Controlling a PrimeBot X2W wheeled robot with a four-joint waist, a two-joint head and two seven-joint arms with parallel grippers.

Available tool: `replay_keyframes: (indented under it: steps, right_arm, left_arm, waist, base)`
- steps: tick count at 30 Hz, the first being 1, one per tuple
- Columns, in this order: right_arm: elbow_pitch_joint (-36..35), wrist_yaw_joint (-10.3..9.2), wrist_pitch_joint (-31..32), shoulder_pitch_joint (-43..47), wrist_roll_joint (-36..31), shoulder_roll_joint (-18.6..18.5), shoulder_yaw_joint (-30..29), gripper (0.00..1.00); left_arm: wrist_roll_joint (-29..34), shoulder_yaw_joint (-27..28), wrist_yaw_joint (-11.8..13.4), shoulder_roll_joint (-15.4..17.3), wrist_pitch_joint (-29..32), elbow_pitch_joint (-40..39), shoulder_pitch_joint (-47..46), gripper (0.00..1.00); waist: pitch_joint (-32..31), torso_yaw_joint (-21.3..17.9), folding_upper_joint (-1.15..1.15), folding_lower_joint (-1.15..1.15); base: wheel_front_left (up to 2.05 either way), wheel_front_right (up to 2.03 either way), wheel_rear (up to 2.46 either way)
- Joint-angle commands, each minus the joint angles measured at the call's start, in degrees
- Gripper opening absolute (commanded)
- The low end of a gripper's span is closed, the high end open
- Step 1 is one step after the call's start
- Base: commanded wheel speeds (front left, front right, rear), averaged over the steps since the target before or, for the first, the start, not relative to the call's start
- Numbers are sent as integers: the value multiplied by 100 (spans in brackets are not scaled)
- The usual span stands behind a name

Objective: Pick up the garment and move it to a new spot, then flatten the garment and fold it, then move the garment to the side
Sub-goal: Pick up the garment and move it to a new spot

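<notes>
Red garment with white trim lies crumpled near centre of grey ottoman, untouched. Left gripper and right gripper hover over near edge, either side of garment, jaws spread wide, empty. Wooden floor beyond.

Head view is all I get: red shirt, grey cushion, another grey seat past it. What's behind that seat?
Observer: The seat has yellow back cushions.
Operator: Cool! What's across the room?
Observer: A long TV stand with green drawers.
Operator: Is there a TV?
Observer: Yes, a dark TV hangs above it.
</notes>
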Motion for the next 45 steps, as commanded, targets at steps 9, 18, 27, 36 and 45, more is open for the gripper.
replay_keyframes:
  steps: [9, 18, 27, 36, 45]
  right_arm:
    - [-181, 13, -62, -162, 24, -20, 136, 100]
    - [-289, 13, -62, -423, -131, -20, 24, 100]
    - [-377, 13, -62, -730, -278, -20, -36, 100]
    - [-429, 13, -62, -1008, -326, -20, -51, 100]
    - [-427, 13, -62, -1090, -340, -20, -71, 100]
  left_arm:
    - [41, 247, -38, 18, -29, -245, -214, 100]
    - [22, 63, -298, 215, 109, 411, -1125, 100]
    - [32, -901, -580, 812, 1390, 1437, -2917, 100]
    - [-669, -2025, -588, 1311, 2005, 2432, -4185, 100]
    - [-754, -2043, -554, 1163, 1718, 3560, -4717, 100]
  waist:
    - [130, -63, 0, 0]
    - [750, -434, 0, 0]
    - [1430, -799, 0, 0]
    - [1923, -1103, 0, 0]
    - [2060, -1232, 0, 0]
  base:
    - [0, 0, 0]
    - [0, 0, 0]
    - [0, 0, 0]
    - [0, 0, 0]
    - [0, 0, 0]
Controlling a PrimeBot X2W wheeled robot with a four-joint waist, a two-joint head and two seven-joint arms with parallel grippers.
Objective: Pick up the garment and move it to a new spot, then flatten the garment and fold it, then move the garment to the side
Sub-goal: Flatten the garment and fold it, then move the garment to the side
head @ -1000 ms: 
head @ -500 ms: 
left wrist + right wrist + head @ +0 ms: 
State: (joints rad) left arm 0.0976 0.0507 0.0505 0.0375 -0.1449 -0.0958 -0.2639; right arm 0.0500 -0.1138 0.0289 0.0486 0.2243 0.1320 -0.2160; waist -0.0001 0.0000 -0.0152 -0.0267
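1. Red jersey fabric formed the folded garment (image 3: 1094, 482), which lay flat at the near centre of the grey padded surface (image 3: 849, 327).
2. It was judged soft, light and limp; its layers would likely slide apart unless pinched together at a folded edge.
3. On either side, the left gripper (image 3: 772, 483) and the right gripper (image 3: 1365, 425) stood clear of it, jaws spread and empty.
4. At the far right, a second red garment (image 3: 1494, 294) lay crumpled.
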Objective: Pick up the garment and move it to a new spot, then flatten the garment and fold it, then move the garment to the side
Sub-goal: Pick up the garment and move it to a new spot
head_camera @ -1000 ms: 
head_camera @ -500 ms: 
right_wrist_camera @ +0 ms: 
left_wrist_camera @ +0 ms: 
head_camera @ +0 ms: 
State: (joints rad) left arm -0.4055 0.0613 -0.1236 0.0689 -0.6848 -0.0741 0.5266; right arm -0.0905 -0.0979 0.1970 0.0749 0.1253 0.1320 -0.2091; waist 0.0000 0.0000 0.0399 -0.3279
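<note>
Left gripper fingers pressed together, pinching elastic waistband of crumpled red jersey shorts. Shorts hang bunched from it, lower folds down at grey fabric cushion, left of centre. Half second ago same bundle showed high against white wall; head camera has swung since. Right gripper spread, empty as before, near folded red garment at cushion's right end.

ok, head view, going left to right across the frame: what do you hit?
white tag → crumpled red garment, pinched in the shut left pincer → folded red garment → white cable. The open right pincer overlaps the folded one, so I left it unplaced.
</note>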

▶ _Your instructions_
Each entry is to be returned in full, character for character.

▶ _Solution for this exercise_
Controlling a PrimeBot X2W wheeled robot with a four-joint waist, a two-joint head and two seven-joint arms with parallel grippers.

Available tool: `replay_keyframes: (indented under it: steps, right_arm, left_arm, waist, base)`
- steps: tick count at 30 Hz, the first being 1, one per tuple
- Columns, in this order: right_arm: elbow_pitch_joint (-36..35), wrist_yaw_joint (-10.3..9.2), wrist_pitch_joint (-31..32), shoulder_pitch_joint (-43..47), wrist_roll_joint (-36..31), shoulder_roll_joint (-18.6..18.5), shoulder_yaw_joint (-30..29), gripper (0.00..1.00); left_arm: wrist_roll_joint (-29..34), shoulder_yaw_joint (-27..28), wrist_yaw_joint (-11.8..13.4), shoulder_roll_joint (-15.4..17.3), wrist_pitch_joint (-29..32), elbow_pitch_joint (-40..39), shoulder_pitch_joint (-47..46), gripper (0.00..1.00); waist: pitch_joint (-32..31), torso_yaw_joint (-21.3..17.9), folding_upper_joint (-1.15..1.15), folding_lower_joint (-1.15..1.15); base: wheel_front_left (up to 2.05 either way), wheel_front_right (up to 2.03 either way), wheel_rear (up to 2.46 either way)
- Joint-angle commands, each minus the joint angles measured at the call's start, in degrees
- Gripper opening absolute (commanded)
- The low end of a gripper's span is closed, the high end open
- Step 1 is one step after the call's start
- Base: commanded wheel speeds (front left, front right, rear), averaged over the steps since the target before or, for the first, the start, not relative to the call's start
- Numbers are sent as integers: the value multiplied by 100 (spans in brackets are not scaled)
- The usual span stands behind a name

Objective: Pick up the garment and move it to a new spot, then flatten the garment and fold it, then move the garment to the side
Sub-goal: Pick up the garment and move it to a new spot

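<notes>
Red garment with white trim lies crumpled near centre of grey ottoman, untouched. Left gripper and right gripper hover over near edge, either side of garment, jaws spread wide, empty. Wooden floor beyond.

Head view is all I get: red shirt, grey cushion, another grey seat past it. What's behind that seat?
Observer: The seat has yellow back cushions.
Operator: Cool! What's across the room?
Observer: A long TV stand with green drawers.
Operator: Is there a TV?
Observer: Yes, a dark TV hangs above it.
</notes>
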Motion for the next 45 steps, as commanded, targets at steps 9, 18, 27, 36 and 45, more is open for the gripper.
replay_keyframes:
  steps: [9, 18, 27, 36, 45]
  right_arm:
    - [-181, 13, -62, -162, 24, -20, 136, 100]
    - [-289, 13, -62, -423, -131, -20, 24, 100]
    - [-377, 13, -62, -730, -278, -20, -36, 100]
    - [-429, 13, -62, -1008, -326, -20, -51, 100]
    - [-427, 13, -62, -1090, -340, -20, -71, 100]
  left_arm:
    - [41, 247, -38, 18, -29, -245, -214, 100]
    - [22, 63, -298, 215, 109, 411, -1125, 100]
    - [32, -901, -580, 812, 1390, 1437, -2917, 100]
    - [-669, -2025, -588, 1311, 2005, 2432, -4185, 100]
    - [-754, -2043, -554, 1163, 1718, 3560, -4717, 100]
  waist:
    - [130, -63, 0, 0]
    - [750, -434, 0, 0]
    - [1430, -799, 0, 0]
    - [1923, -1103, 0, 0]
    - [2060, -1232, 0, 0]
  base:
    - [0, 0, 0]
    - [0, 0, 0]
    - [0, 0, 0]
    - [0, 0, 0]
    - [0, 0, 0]
Controlling a PrimeBot X2W wheeled robot with a four-joint waist, a two-joint head and two seven-joint arms with parallel grippers.
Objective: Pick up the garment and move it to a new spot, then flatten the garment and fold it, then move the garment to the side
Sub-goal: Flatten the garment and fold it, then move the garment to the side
head @ -1000 ms: 
head @ -500 ms: 
left wrist + right wrist + head @ +0 ms: 
State: (joints rad) left arm 0.0976 0.0507 0.0505 0.0375 -0.1449 -0.0958 -0.2639; right arm 0.0500 -0.1138 0.0289 0.0486 0.2243 0.1320 -0.2160; waist -0.0001 0.0000 -0.0152 -0.0267
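1. Red jersey fabric formed the folded garment (image 3: 1094, 482), which lay flat at the near centre of the grey padded surface (image 3: 849, 327).
2. It was judged soft, light and limp; its layers would likely slide apart unless pinched together at a folded edge.
3. On either side, the left gripper (image 3: 772, 483) and the right gripper (image 3: 1365, 425) stood clear of it, jaws spread and empty.
4. At the far right, a second red garment (image 3: 1494, 294) lay crumpled.
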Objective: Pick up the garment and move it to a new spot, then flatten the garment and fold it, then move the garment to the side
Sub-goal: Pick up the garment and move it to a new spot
head_camera @ -1000 ms: 
head_camera @ -500 ms: 
right_wrist_camera @ +0 ms: 
left_wrist_camera @ +0 ms: 
head_camera @ +0 ms: 
State: (joints rad) left arm -0.4055 0.0613 -0.1236 0.0689 -0.6848 -0.0741 0.5266; right arm -0.0905 -0.0979 0.1970 0.0749 0.1253 0.1320 -0.2091; waist 0.0000 0.0000 0.0399 -0.3279
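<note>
Left gripper fingers pressed together, pinching elastic waistband of crumpled red jersey shorts. Shorts hang bunched from it, lower folds down at grey fabric cushion, left of centre. Half second ago same bundle showed high against white wall; head camera has swung since. Right gripper spread, empty as before, near folded red garment at cushion's right end.

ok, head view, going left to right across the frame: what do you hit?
white tag → crumpled red garment, pinched in the shut left pincer → folded red garment → white cable. The open right pincer overlaps the folded one, so I left it unplaced.
</note>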

The response is complete as it stands.